Pasados unos minutos, él la mira mientras ella no deja, vista al frente, de recorrer ese extraño lugar. Está seguro de que ella no sabe dónde está ni qué hacen allí, sentados sin más, pero ya no protesta. Al parque, como al olvido, parece haberse acostumbrado. Y mientras deja pasar la tarde él la recorre poco a poco, como si se la estudiara pero con el paso firme de quien repasa una lección muy bien aprendida. Reconoce el camino de sus sienes ya grises, esa corona plateada. Reconoce también todas sus arrugas porque una a una las ha visto crecer, brotar como los surcos del tiempo que se acumula, la marca de haber vivido ya. Mira sus manos, huesos y piel cruzadas ahora en el regazo y mientras ella olvida sin querer, él juega a que recuerda por los dos. Y la ve joven, piel morena, el pañuelo gris recogiendo la melena y dejando caer un pequeño mechón sobre la frente junto a uno de esos dos ojos castaños.

 

Fotografía de Elliot Erwitt

Recuerda los primeros besos inocentes robados a las tardes de verbena, las primeras caricias piel con piel. Recuerda la torpe y dolorosa primera vez a la que siguieron días de vergüenza mutua, y el lento perfeccionar que supusieron las demás veces hasta que la cama fue un lugar donde dejarse mecer en compañía. Recuerda incluso lo que no ha vivido pero sí ha vivido ella, o las cosas que se alegra de que ella haya olvidado aun a costa de aquella enfermedad. El parto del único hijo muerto, la llegada de aquella guerra que lo mandó a él a combatir por algo en lo que no creía y que trajo soldados extraños a las afueras, y con ellos a aquel capitán con aliento de aguardiente y barba sucia que en un amanecer le partió el labio a bofetadas mientras, encima de ella, le rompía el vientre y le arrancaba la capacidad de concebir, y se limpiaba después en las ropas de ella antes de escupir en la puerta mientras juraba que la mataría, para luego cerrar y marcharse. Aquella guerra, recuerda… combatir. Él sólo creía en ella, y la guerra les alejó. Recuerda también el frío compartido bajo una manta raída, los años de pobreza, el hambre compartido a cucharadas y tragado con la áspera compañía del pan duro. Y ella que no flaqueaba, que no flaqueó nunca. Ella que tiraba de él. Ella y siempre ella.

 

Fotografía de Peter Suschitzky

Y ahora, vacía, sin un recuerdo que recoger. Sin poder acabar sus días diciéndole que todavía cuando se tocan, cuando hay algo que parece una caricia, él siente ese primer escalofrío volver. Sin poder decirle que se dejaría morir en todas y cada una de las arrugas que el tiempo le ha dibujado en el rostro. Pudiendo cantarle ese viejo bolero que aprendieron juntos sin que a ella ahora le dijera nada. Sin poderle decirle que está aquí porque está ella, que piensa irse cuando ella se vaya y que la quiere como el primer día. Diciéndoselo, quizá, pero sabiendo que antes de que acabe de decírselo ella lo va a olvidar. Debió decírselo más veces, porque quizá así ella no lo hubiera olvidado nunca.

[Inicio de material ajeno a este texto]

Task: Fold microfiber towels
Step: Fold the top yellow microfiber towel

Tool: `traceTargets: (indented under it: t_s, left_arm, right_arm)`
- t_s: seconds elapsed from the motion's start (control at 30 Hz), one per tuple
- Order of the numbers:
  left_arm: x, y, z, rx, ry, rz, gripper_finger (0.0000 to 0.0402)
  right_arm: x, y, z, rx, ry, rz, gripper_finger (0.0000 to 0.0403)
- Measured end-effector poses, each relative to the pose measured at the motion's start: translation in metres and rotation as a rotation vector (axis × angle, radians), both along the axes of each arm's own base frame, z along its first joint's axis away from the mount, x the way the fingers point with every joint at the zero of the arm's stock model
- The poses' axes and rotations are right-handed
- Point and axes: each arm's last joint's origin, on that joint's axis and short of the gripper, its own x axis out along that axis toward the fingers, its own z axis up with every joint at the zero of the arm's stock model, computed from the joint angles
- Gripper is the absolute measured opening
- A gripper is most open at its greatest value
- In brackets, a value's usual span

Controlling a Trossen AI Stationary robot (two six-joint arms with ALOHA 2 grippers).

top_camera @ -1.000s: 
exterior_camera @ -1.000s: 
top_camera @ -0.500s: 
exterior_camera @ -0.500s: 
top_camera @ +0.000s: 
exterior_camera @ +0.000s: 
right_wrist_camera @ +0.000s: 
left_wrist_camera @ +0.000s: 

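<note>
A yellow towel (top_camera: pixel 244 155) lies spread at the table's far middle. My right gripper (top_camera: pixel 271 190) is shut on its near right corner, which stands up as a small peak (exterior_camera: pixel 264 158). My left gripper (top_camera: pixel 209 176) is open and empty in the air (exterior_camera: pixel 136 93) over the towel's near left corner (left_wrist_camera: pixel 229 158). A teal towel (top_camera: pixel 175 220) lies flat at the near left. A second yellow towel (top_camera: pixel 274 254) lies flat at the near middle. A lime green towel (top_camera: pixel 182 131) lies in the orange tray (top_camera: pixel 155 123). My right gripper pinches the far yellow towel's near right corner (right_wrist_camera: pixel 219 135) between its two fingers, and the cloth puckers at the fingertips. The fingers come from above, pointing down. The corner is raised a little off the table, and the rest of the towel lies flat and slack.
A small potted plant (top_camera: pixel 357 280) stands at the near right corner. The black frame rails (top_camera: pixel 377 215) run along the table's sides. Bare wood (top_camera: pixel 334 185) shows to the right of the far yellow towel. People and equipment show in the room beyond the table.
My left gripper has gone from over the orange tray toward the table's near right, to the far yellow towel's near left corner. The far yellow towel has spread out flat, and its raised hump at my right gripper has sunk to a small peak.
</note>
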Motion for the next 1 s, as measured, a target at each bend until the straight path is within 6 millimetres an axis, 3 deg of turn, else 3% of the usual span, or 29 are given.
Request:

Eso piensa cada tarde mientras la observa, y siempre nota el brotar de una lágrima que le recorre mejilla abajo, y que nunca llega a caer del todo. Cada tarde. Pero esta tarde ella le mira, y le ve llorar. Y estira su mano pidiendo la de él, que llega solícita al encuentro, para que ella la apriete. Y vuelve aquel escalofrío que le recorre y le hace pegarse a ella buscando un poco del sol en el que está.

Y cuando se junta, le dice su nombre al oído. Y ella sonríe y mira al frente, seguramente pensando “esa quién será”.
Y así los dos, cogidos de la mano, empiezan a medir la vida por el tiempo que dura este silencio que acaba de empezar.